__Goal of the exercise__:
In the entries, find all lines that hold the word "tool" and copy them.

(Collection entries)
= = =

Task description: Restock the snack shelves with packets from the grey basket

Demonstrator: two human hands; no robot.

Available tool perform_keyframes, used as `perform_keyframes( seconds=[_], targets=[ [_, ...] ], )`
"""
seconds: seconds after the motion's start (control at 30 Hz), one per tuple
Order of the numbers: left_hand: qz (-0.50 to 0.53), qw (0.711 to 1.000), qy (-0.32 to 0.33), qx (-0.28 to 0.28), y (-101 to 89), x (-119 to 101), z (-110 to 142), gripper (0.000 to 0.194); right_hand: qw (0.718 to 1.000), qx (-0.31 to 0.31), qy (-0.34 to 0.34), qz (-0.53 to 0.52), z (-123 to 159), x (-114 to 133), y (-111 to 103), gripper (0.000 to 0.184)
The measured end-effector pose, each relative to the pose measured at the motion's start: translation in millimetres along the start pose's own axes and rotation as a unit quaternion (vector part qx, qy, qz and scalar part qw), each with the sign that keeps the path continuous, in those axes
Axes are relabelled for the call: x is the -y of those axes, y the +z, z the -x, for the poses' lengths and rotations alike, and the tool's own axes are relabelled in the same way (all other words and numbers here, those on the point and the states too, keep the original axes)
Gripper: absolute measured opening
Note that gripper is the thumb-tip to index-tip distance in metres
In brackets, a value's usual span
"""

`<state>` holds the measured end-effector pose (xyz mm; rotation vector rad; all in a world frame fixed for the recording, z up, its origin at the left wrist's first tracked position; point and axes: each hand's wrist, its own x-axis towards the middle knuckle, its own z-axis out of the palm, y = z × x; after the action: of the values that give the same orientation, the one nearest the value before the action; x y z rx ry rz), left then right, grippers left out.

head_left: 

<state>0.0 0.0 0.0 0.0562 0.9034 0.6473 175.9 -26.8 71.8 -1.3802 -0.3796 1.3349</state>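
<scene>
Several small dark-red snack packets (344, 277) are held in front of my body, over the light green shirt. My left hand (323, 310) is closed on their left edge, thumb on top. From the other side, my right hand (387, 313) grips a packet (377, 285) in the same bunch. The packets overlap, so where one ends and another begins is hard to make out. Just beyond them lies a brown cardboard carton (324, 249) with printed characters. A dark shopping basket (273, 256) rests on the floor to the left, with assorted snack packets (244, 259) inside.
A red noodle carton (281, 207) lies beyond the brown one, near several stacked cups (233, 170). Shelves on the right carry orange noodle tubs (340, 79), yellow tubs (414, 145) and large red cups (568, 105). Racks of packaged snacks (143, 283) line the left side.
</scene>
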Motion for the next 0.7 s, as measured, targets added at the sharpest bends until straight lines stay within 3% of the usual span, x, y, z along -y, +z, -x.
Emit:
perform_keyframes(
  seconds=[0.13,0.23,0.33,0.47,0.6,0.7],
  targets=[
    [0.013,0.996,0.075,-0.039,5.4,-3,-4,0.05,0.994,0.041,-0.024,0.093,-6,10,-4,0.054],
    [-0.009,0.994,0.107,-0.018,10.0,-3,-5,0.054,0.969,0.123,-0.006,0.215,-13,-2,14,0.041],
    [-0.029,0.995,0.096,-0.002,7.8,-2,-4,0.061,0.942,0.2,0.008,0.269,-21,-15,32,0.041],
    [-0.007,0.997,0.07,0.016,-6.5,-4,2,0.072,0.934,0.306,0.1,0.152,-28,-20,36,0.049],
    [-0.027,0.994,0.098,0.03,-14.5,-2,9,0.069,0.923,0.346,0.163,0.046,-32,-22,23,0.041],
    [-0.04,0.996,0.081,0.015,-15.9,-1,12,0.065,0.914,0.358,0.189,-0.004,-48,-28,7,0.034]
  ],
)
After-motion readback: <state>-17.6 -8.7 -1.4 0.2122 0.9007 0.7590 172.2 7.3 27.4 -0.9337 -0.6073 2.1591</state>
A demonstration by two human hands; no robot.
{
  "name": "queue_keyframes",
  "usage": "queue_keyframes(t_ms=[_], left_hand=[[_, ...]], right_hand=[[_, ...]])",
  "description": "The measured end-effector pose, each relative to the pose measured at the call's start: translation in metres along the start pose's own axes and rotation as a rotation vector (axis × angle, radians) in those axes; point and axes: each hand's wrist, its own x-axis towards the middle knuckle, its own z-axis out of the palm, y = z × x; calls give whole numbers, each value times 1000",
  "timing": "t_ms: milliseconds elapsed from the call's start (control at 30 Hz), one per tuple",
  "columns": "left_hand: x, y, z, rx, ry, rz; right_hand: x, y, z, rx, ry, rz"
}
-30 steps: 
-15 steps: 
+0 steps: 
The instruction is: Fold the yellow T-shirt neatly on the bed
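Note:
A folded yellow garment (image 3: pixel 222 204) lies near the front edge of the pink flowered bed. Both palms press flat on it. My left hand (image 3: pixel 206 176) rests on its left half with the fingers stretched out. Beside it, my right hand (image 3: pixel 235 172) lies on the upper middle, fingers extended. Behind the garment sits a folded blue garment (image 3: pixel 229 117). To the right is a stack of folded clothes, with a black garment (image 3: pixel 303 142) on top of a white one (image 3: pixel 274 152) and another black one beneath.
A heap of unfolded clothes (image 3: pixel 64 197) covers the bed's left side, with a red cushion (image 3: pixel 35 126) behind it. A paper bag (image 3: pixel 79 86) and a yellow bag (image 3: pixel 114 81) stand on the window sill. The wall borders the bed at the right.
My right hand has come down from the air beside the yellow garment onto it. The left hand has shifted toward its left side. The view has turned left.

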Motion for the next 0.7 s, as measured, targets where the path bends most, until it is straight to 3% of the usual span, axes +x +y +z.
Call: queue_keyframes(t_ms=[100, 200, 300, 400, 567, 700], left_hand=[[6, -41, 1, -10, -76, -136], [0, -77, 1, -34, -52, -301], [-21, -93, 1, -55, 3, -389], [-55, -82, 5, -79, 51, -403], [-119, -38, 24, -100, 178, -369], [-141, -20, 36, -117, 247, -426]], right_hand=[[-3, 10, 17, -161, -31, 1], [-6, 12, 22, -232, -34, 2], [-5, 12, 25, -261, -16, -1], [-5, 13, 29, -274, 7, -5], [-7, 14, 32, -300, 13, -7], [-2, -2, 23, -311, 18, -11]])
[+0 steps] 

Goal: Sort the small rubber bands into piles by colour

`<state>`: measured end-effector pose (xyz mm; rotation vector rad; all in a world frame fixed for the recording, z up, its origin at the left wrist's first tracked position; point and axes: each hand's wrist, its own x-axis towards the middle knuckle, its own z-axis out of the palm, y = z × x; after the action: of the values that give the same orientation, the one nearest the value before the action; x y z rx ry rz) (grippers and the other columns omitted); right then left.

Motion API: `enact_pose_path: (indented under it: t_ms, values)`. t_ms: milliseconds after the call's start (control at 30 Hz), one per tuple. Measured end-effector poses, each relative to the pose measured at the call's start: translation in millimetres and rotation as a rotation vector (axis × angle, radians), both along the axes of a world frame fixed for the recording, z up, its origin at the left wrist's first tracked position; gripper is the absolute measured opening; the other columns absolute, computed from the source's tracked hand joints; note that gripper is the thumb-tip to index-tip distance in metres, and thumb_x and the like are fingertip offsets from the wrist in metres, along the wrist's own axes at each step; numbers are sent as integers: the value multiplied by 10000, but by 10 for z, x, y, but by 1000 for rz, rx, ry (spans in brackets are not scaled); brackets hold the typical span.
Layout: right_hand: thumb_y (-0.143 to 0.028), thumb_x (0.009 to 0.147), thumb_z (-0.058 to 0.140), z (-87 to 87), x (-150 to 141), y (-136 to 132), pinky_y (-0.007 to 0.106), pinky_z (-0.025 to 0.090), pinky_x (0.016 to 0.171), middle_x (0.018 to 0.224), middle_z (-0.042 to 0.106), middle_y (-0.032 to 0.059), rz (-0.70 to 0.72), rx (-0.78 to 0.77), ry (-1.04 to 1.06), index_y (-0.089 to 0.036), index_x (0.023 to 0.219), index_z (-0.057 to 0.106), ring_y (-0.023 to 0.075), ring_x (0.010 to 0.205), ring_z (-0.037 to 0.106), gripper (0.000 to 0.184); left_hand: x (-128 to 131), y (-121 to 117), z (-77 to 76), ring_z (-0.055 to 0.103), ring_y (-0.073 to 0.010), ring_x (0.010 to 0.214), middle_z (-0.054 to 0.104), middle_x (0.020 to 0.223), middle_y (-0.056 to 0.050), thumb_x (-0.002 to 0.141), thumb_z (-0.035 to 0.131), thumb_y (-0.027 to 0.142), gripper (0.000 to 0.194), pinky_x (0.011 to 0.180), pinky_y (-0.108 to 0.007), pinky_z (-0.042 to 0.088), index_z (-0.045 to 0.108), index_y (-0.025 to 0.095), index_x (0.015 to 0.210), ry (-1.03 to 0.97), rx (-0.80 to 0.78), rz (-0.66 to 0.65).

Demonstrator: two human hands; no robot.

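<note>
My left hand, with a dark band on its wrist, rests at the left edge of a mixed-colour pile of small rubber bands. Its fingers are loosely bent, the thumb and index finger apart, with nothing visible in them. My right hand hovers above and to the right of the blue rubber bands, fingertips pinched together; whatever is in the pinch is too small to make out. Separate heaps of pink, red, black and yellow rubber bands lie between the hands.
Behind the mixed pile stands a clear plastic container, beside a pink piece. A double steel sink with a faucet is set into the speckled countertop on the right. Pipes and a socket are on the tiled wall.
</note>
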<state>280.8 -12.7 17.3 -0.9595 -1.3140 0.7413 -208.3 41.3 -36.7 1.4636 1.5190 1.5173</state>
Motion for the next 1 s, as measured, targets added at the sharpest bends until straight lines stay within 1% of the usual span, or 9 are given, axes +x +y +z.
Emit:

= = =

__Solution to this problem__:
Available tool perform_keyframes, used as `perform_keyframes( seconds=[_], targets=[ [_, ...] ], )`
Axes are relabelled for the call: x is the -y of those axes, y the +z, z the -x, for the poses' lengths and rotations alike, and the tool's own axes are relabelled in the same way (all other words and numbers here, those on the point and the states too, keep the original axes)

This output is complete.